> [Task to complete] Each record needs to be echoed exactly; can you do that?

***** Given records *****

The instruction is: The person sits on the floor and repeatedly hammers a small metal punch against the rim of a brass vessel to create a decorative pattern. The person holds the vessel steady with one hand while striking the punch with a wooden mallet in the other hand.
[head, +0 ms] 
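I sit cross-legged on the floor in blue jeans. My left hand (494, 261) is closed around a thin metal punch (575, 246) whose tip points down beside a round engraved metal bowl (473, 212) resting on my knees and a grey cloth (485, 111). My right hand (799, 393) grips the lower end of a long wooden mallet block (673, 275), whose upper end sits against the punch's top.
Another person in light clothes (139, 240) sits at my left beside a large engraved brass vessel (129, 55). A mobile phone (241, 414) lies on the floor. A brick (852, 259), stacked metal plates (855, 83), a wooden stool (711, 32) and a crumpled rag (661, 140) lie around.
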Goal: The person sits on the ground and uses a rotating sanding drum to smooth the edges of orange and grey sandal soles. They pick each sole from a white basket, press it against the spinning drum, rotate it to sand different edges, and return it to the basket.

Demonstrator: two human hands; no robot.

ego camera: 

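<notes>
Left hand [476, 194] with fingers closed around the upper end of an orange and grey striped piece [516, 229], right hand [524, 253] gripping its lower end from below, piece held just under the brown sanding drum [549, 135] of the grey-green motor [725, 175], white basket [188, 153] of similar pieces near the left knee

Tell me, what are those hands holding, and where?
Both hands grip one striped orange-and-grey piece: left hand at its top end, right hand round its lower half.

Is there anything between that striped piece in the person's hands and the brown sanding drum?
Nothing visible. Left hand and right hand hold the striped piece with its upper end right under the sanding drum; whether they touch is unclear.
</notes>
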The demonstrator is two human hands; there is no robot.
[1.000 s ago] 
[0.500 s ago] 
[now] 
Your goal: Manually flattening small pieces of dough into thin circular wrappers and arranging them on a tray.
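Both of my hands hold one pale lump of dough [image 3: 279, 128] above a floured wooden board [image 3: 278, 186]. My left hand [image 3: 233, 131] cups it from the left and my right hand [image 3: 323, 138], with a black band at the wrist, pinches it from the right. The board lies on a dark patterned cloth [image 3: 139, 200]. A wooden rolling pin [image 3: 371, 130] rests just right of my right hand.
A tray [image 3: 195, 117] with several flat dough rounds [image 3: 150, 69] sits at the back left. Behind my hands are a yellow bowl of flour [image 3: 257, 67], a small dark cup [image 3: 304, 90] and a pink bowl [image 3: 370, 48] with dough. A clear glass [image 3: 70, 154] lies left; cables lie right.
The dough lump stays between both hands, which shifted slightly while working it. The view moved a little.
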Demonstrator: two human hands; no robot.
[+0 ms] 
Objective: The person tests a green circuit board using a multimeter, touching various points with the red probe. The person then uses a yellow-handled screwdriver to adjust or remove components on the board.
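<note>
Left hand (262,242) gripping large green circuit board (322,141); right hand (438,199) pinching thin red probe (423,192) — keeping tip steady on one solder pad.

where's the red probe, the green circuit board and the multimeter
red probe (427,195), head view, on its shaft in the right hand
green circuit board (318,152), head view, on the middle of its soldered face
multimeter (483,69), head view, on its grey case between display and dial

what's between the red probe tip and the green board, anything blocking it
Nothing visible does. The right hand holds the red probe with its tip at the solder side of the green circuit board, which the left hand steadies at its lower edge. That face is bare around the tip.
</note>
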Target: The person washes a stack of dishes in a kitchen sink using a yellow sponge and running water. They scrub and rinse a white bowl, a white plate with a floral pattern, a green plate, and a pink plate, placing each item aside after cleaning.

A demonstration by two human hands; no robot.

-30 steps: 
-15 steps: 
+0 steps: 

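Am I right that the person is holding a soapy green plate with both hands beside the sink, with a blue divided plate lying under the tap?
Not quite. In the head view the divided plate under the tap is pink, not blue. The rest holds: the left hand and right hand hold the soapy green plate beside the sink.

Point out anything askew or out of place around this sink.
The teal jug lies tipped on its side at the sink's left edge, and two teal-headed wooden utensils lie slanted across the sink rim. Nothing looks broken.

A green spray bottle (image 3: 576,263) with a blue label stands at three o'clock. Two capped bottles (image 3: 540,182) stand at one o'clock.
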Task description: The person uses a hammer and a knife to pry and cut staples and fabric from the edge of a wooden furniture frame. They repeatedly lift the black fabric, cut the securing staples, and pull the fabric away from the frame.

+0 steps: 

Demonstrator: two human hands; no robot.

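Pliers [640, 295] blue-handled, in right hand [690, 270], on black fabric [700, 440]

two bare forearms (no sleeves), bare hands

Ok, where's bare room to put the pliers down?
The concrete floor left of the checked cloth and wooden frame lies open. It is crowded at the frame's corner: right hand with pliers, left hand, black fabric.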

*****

> [Answer box]
The instruction is: The person sits on the floor and repeatedly hammers a small metal punch against the rim of a brass vessel to create a decorative pattern. The person holds the vessel steady with one hand while striking the punch with a wooden mallet in the other hand.
[head, +0 ms] 
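I sit cross-legged on the floor in blue jeans. My left hand (494, 261) is closed around a thin metal punch (575, 246) whose tip points down beside a round engraved metal bowl (473, 212) resting on my knees and a grey cloth (485, 111). My right hand (799, 393) grips the lower end of a long wooden mallet block (673, 275), whose upper end sits against the punch's top.
Another person in light clothes (139, 240) sits at my left beside a large engraved brass vessel (129, 55). A mobile phone (241, 414) lies on the floor. A brick (852, 259), stacked metal plates (855, 83), a wooden stool (711, 32) and a crumpled rag (661, 140) lie around.
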Goal: The person sits on the ground and uses a rotating sanding drum to smooth the edges of orange and grey sandal soles. They pick each sole from a white basket, press it against the spinning drum, rotate it to sand different edges, and return it to the basket.

Demonstrator: two human hands; no robot.

ego camera: 

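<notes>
Left hand [476, 194] with fingers closed around the upper end of an orange and grey striped piece [516, 229], right hand [524, 253] gripping its lower end from below, piece held just under the brown sanding drum [549, 135] of the grey-green motor [725, 175], white basket [188, 153] of similar pieces near the left knee

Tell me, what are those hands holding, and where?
Both hands grip one striped orange-and-grey piece: left hand at its top end, right hand round its lower half.

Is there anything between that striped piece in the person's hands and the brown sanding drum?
Nothing visible. Left hand and right hand hold the striped piece with its upper end right under the sanding drum; whether they touch is unclear.
</notes>
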The demonstrator is two human hands; there is no robot.
[1.000 s ago] 
[0.500 s ago] 
[now] 
Your goal: Manually flattening small pieces of dough into thin circular wrappers and arranging them on a tray.
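Both of my hands hold one pale lump of dough [image 3: 279, 128] above a floured wooden board [image 3: 278, 186]. My left hand [image 3: 233, 131] cups it from the left and my right hand [image 3: 323, 138], with a black band at the wrist, pinches it from the right. The board lies on a dark patterned cloth [image 3: 139, 200]. A wooden rolling pin [image 3: 371, 130] rests just right of my right hand.
A tray [image 3: 195, 117] with several flat dough rounds [image 3: 150, 69] sits at the back left. Behind my hands are a yellow bowl of flour [image 3: 257, 67], a small dark cup [image 3: 304, 90] and a pink bowl [image 3: 370, 48] with dough. A clear glass [image 3: 70, 154] lies left; cables lie right.
The dough lump stays between both hands, which shifted slightly while working it. The view moved a little.
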Demonstrator: two human hands; no robot.
[+0 ms] 
Objective: The person tests a green circuit board using a multimeter, touching various points with the red probe. The person then uses a yellow-handled screwdriver to adjust or remove components on the board.
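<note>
Left hand (262,242) gripping large green circuit board (322,141); right hand (438,199) pinching thin red probe (423,192) — keeping tip steady on one solder pad.

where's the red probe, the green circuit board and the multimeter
red probe (427,195), head view, on its shaft in the right hand
green circuit board (318,152), head view, on the middle of its soldered face
multimeter (483,69), head view, on its grey case between display and dial

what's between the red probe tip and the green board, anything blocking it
Nothing visible does. The right hand holds the red probe with its tip at the solder side of the green circuit board, which the left hand steadies at its lower edge. That face is bare around the tip.
</note>
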Target: The person washes a stack of dishes in a kitchen sink using a yellow sponge and running water. They scrub and rinse a white bowl, a white plate with a floral pattern, a green plate, and a pink plate, placing each item aside after cleaning.

A demonstration by two human hands; no robot.

-30 steps: 
-15 steps: 
+0 steps: 

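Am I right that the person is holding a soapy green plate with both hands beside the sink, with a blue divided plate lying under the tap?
Not quite. In the head view the divided plate under the tap is pink, not blue. The rest holds: the left hand and right hand hold the soapy green plate beside the sink.

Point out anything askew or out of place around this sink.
The teal jug lies tipped on its side at the sink's left edge, and two teal-headed wooden utensils lie slanted across the sink rim. Nothing looks broken.

A green spray bottle (image 3: 576,263) with a blue label stands at three o'clock. Two capped bottles (image 3: 540,182) stand at one o'clock.
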Task description: The person uses a hammer and a knife to pry and cut staples and fabric from the edge of a wooden furniture frame. They repeatedly lift the black fabric, cut the securing staples, and pull the fabric away from the frame.

+0 steps: 

Demonstrator: two human hands; no robot.

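Pliers [640, 295] blue-handled, in right hand [690, 270], on black fabric [700, 440]

two bare forearms (no sleeves), bare hands

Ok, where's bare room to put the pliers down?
The concrete floor left of the checked cloth and wooden frame lies open. It is crowded at the frame's corner: right hand with pliers, left hand, black fabric.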

At this stage, the exercise is finished.